The removal of those shells just made things worse when pollution and other problems kicked in. In the late 1800s, Virginia watermen took an estimated 6 million to 8 million bushels of oysters a year. In 2001, the harvest was a meager 23,000 bushels.
That’s about when the comeback began.
The increase apparently was the result of state practices including allowing the harvesting of some areas on a rotating basis, giving young oysters two or three seasons to breed before they are harvested, private efforts that include raising oysters in cages, and possibly some natural phenomena that aren’t fully understood.
The 2012 harvest was 250,000 bushels — about a tenfold increase in a decade.
To help this comeback, Gov. Bob McDonnell proposed record state funding, $2 million, for the shell replenishment program, and the 2013 General Assembly agreed.
Over the past two decades, state spending for the program had ranged from nothing to $1.3 million.

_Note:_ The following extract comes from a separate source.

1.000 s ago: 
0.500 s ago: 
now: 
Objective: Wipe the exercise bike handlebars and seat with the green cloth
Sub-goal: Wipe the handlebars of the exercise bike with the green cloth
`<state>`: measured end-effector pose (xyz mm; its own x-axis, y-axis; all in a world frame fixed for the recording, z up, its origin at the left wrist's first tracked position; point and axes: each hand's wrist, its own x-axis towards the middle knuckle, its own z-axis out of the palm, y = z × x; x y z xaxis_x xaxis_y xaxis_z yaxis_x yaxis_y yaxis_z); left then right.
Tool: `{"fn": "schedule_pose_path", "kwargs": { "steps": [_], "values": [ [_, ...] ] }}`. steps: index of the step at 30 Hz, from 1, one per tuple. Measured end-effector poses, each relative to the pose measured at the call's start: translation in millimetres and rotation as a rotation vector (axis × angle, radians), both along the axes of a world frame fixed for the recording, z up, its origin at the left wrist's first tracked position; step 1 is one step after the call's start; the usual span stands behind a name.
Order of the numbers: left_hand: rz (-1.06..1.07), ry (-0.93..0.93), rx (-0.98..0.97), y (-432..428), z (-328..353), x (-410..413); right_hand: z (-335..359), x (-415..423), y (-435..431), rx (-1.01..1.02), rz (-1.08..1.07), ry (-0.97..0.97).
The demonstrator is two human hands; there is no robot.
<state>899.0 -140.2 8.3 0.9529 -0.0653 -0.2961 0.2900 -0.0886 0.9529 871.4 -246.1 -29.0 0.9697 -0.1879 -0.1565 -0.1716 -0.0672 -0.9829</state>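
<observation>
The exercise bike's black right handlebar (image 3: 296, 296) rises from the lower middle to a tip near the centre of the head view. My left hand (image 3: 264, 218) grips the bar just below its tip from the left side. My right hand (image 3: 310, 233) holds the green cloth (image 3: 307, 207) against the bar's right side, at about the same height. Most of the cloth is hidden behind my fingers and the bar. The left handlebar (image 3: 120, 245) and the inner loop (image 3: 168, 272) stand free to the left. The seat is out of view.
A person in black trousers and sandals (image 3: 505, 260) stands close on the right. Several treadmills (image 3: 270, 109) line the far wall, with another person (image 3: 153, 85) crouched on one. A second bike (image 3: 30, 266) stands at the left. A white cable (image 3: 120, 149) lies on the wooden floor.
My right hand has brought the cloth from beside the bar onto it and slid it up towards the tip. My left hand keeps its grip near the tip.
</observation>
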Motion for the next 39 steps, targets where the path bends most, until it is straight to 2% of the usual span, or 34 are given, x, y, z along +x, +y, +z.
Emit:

This year’s shell-replenishment program began in May. When it ends late this month, about 1 million bushels of shells — about 1 billion individual shells — will have gone onto state oyster grounds. That’s enough shells to fill about 4,000 dump trucks, officials say.
The Chesapeake Bay oyster pleases palates and creates jobs. It also is a drab but crucial cornerstone of the bay, filtering water as it feeds down in the dark.
Doug Domenech, McDonnell’s secretary of natural resources, said aboard the viewing boat that helping oysters is good for the bay and the economy. “It’s a dual benefit.”